### [ABOUT THIS EXERCISE]
Copy out exactly, and only, the lines from the one containing "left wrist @" through the end of the entries. No pictures.

### [DATASET CONTENT]

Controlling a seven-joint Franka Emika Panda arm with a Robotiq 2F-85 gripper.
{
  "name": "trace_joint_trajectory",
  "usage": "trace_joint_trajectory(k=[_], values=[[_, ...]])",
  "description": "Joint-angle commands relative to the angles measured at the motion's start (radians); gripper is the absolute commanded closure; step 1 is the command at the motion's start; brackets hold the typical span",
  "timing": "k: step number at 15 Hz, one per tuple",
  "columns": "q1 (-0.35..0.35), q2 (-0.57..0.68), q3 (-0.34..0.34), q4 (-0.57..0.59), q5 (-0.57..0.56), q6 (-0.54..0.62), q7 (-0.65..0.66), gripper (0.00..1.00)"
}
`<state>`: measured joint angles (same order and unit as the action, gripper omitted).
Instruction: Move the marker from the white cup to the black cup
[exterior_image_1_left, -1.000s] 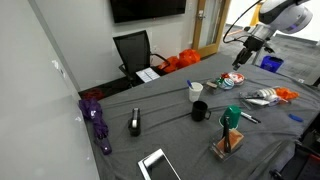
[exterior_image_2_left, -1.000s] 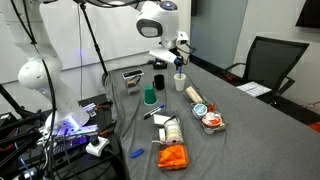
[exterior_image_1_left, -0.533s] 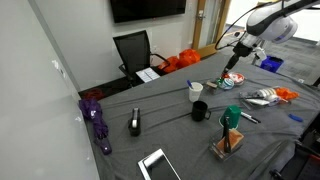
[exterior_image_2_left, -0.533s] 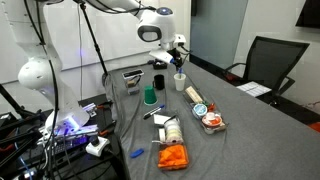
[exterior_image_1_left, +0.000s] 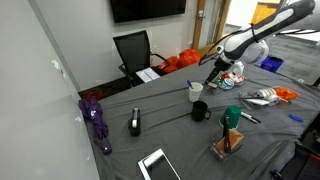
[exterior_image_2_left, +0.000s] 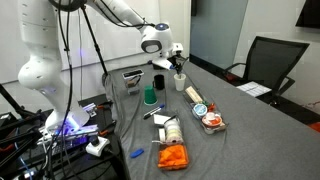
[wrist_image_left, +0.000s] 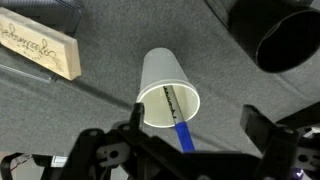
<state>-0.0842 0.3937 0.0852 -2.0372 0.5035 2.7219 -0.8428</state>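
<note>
Change from 1 s ago: the arm has swung down and across. The gripper (exterior_image_1_left: 211, 76) was high and well away from the white cup (exterior_image_1_left: 195, 91); it now sits low, just above and beside that cup. Cups unmoved.

- Gripper (wrist_image_left: 192, 150): jaws spread wide, nothing held, nothing touched. In the wrist view 1 finger (wrist_image_left: 105, 152) shows on each side of the white cup (wrist_image_left: 168, 95), both clear of its rim.
- Marker (wrist_image_left: 175, 110): in the white cup, leaning on the rim, bluish end up and pointing at the gap between the jaws.
- Black cup (wrist_image_left: 290, 40): just beside the white cup, upright.
- In an exterior view the gripper (exterior_image_2_left: 177, 66) hangs directly over the white cup (exterior_image_2_left: 180, 82), with the black cup (exterior_image_2_left: 158, 82) beside it.
- Wooden block (wrist_image_left: 40, 50): near the white cup, opposite the black cup.
</note>
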Motion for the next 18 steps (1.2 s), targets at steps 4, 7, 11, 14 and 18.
trace_joint_trajectory(k=[4,7,11,14,18], values=[[-0.075,0.159,0.133,0.134,-0.036,0.102,0.003,0.00],[-0.091,0.204,0.155,0.180,-0.079,0.130,0.031,0.00],[-0.093,0.244,0.160,0.222,-0.151,0.135,0.113,0.00],[-0.091,0.260,0.162,0.242,-0.195,0.128,0.179,0.00],[-0.091,0.277,0.171,0.264,-0.236,0.128,0.262,0.00]])
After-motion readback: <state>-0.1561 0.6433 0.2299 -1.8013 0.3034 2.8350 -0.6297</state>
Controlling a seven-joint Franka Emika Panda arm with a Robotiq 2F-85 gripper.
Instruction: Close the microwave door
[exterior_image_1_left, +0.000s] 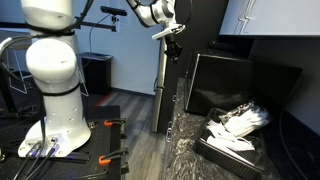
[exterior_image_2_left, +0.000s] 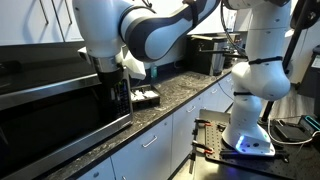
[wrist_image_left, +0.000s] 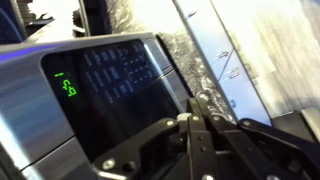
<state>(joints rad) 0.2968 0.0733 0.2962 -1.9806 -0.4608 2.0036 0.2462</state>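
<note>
At the front of the microwave, the microwave door (wrist_image_left: 100, 110) fills the wrist view as a dark glossy face with a green display (wrist_image_left: 68, 88) near its upper left. In an exterior view its face (exterior_image_2_left: 60, 120) runs long and level, away from the arm; in an exterior view a narrow upright panel (exterior_image_1_left: 165, 95) is probably its free edge. I cannot tell how far ajar it stands.

The fingers (wrist_image_left: 188, 120) are drawn narrow, tips nearly together, and hold nothing. They meet the door just beside its rounded outer edge, at the end farthest from where the face recedes. So the door lies straight ahead of the fingertips, and its long axis stretches sideways from them toward the hinge side. Whether the tips touch the face or hover just off it is not clear.

My judgement is that the coming move is a push into the face, square to it, near that outer edge where leverage is best.

Past the microwave's edge lies the granite tabletop (wrist_image_left: 185, 50), then white cabinet fronts (wrist_image_left: 260, 50) below it. A black tray (exterior_image_2_left: 147, 98) sits on the tabletop near the microwave, clear of the door.
</note>
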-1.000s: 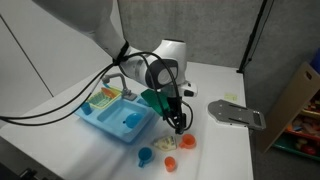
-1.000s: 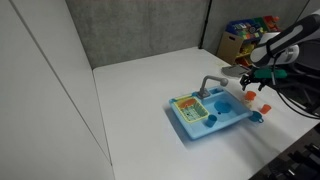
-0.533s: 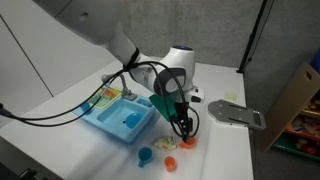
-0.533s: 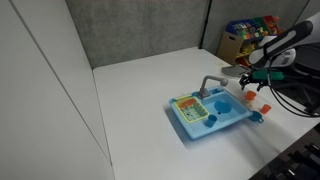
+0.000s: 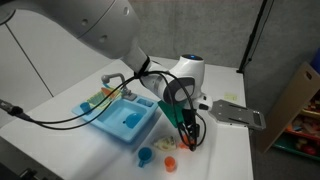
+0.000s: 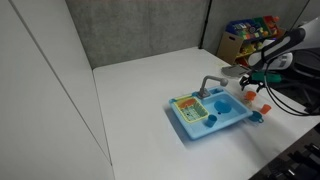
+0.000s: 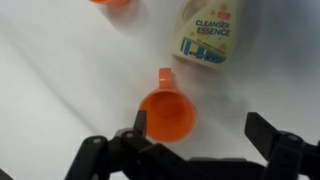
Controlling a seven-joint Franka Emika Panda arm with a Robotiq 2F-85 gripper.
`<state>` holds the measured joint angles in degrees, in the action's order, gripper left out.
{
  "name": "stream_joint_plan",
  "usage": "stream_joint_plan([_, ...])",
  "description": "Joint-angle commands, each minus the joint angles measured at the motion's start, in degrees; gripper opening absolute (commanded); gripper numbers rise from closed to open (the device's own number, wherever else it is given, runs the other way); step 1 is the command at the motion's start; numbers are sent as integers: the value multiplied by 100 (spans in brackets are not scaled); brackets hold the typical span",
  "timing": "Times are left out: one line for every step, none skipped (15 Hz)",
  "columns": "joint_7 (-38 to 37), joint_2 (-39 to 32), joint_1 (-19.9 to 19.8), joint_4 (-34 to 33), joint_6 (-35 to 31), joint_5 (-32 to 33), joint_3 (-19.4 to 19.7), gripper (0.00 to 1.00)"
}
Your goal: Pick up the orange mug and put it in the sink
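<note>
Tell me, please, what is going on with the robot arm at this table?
The robot arm has its gripper down over the orange mug, which stands on the white table next to a small cleanser bottle. The jaws are wide open on either side of the mug and have not closed on it. The light blue toy sink sits a little way off, and the mug is not yet in it.
</note>
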<state>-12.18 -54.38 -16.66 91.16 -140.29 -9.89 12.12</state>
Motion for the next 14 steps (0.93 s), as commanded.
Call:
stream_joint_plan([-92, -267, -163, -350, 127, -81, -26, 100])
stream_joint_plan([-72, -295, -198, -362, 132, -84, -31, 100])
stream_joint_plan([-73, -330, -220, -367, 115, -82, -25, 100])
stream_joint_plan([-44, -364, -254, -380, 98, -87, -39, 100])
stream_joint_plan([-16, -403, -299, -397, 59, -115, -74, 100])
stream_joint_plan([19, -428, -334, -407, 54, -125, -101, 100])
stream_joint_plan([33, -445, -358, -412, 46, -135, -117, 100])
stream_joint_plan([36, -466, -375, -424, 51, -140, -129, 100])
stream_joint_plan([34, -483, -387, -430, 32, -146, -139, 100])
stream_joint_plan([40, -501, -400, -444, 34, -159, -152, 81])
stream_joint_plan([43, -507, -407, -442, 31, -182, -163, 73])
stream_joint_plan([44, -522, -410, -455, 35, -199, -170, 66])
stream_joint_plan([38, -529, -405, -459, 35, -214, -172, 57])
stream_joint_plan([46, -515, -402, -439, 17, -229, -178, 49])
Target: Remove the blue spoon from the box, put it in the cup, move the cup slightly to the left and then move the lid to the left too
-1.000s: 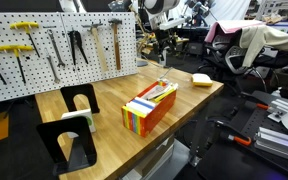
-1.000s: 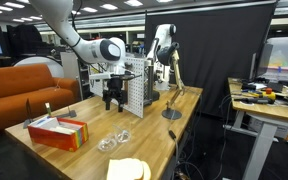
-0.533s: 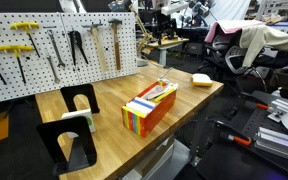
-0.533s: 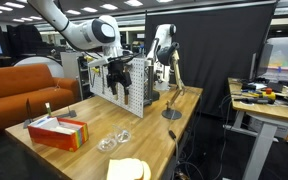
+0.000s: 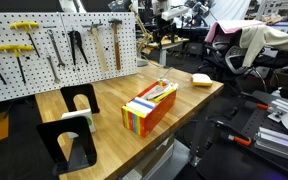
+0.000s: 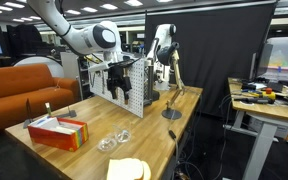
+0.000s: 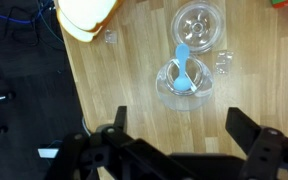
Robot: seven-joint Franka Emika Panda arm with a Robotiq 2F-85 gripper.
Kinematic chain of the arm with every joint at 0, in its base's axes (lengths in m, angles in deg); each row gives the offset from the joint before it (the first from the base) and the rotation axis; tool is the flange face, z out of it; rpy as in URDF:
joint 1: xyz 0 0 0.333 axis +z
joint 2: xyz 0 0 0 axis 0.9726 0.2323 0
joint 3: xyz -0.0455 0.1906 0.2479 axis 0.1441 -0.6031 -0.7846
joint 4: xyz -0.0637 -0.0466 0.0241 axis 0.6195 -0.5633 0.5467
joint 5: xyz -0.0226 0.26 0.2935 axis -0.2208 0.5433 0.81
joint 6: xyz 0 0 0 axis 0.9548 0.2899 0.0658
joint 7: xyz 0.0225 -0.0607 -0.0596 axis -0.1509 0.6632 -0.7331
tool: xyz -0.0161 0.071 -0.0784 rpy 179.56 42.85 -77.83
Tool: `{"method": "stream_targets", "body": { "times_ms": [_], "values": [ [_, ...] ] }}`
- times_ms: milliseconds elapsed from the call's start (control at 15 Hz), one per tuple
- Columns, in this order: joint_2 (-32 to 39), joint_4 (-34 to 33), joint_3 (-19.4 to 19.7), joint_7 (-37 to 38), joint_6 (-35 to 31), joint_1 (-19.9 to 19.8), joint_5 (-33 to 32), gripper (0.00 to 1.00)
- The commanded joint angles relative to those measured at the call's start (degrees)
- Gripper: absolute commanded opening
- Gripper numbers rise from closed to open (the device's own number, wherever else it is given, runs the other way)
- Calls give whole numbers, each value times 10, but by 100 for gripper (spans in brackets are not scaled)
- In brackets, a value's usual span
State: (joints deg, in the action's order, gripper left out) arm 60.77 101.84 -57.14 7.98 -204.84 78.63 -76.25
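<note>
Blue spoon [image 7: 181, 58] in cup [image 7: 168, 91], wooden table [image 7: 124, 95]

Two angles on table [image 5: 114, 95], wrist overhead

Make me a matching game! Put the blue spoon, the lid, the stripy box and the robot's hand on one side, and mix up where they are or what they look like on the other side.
Things:
1. blue spoon
2. lid
3. box
4. hand

Clues:
A. rainbow stripes on its side
B. open, up above the table
C. inside the clear cup
D. lying flat on the table next to the cup

Pairs: 1-C, 2-D, 3-A, 4-B
</note>
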Motion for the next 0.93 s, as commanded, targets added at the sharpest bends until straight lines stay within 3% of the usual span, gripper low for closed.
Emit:
{"method": "stream_targets", "body": {
  "times_ms": [0, 400, 867],
  "values": [
    [65, -52, -1, -16, 9, -8, 16, 100],
    [173, -157, 3, -37, 32, -15, 28, 100],
    [192, -185, 5, -71, 78, -28, 38, 100]
  ]
}}
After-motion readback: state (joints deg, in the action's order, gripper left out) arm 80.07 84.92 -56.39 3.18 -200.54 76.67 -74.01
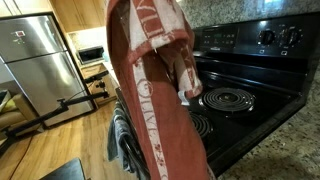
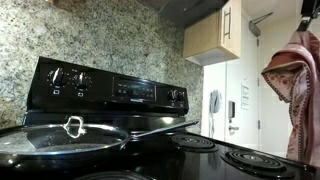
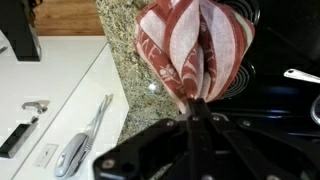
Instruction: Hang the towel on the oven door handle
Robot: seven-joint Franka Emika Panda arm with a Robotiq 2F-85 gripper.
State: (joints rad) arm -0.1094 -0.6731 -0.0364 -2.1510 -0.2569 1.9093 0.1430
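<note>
The towel [image 3: 190, 45], brick-red with white stripes, hangs bunched from my gripper [image 3: 195, 105], whose fingers are shut on its gathered edge in the wrist view. It hangs above the edge of the black stove, next to the granite counter. In an exterior view the towel [image 1: 155, 90] drapes long and close to the camera, in front of the stove. It also shows as a gathered bundle, the towel [image 2: 295, 80], at the right edge of an exterior view. A short dark stretch of what looks like the oven door handle [image 1: 130, 152] shows low beside the towel; the rest is hidden.
A grey cloth [image 1: 117, 135] hangs at the stove's front. A lidded pan [image 2: 70, 135] sits on a burner below the control panel [image 2: 120, 90]. A steel fridge [image 1: 40, 60] stands across the wood floor. Tools [image 3: 85, 145] lie on the white counter beside the granite counter [image 3: 125, 40].
</note>
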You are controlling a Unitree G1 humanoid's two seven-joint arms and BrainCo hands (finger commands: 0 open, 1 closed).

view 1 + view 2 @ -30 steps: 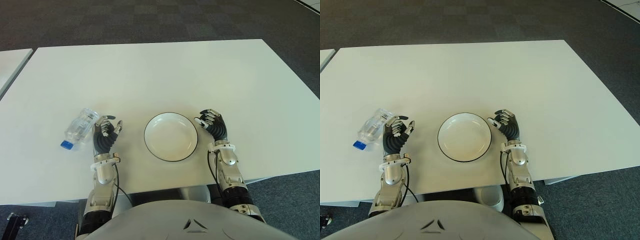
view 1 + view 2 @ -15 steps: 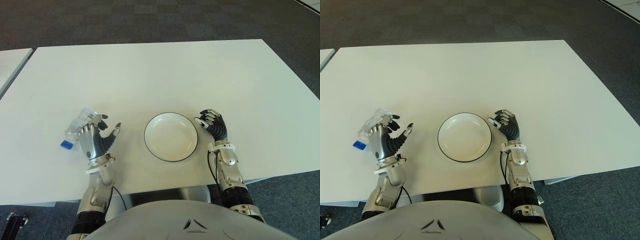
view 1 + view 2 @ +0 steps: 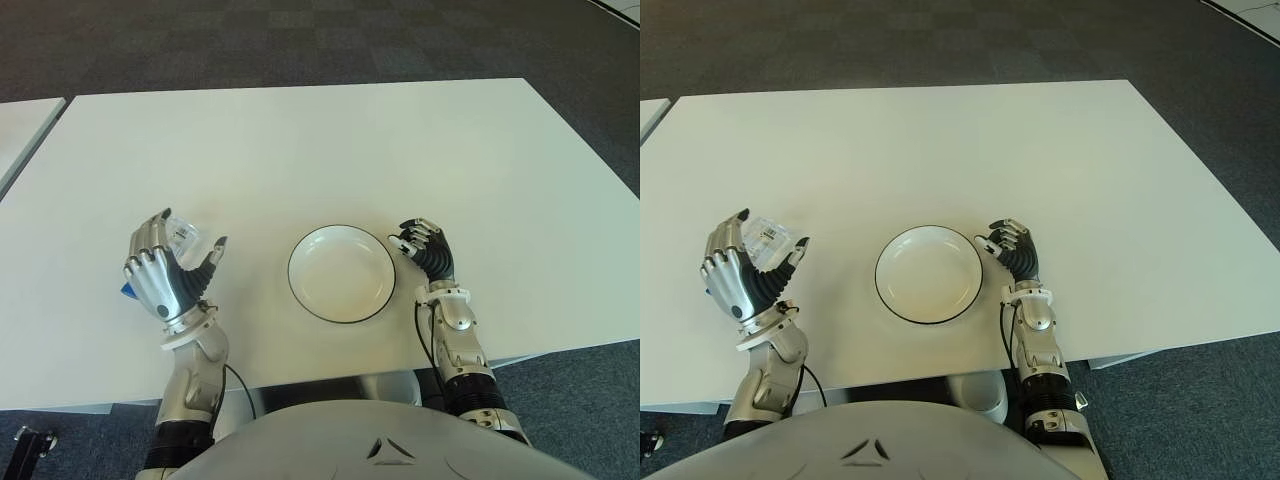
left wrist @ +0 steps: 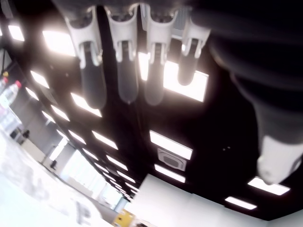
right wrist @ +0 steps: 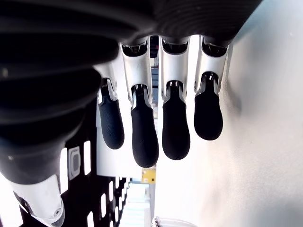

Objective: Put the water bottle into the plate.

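Table (image 3: 330,140): bare apart from the task items. Plate (image 3: 341,273) sits empty — placement not done. Left hand (image 3: 160,275) is raised, fingers spread, grasping nothing. Right hand (image 3: 425,250), relaxed, beside the plate's right rim. Water bottle (image 3: 185,238) lies on the table behind the left hand — grasp and transfer remain.

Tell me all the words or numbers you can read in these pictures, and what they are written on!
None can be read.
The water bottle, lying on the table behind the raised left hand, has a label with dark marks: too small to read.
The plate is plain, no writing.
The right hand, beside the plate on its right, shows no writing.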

### [ANSWER TO THE PROBLEM]
left wrist @ +0 steps: 
right wrist @ +0 steps: 

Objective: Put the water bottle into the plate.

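Table (image 3: 330,140): bare apart from the task items. Plate (image 3: 341,273) sits empty — placement not done. Left hand (image 3: 160,275) is raised, fingers spread, grasping nothing. Right hand (image 3: 425,250), relaxed, beside the plate's right rim. Water bottle (image 3: 185,238) lies on the table behind the left hand — grasp and transfer remain.

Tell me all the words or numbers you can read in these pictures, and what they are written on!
None can be read.
The water bottle, lying on the table behind the raised left hand, has a label with dark marks: too small to read.
The plate is plain, no writing.
The right hand, beside the plate on its right, shows no writing.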

This exercise requires no further answer.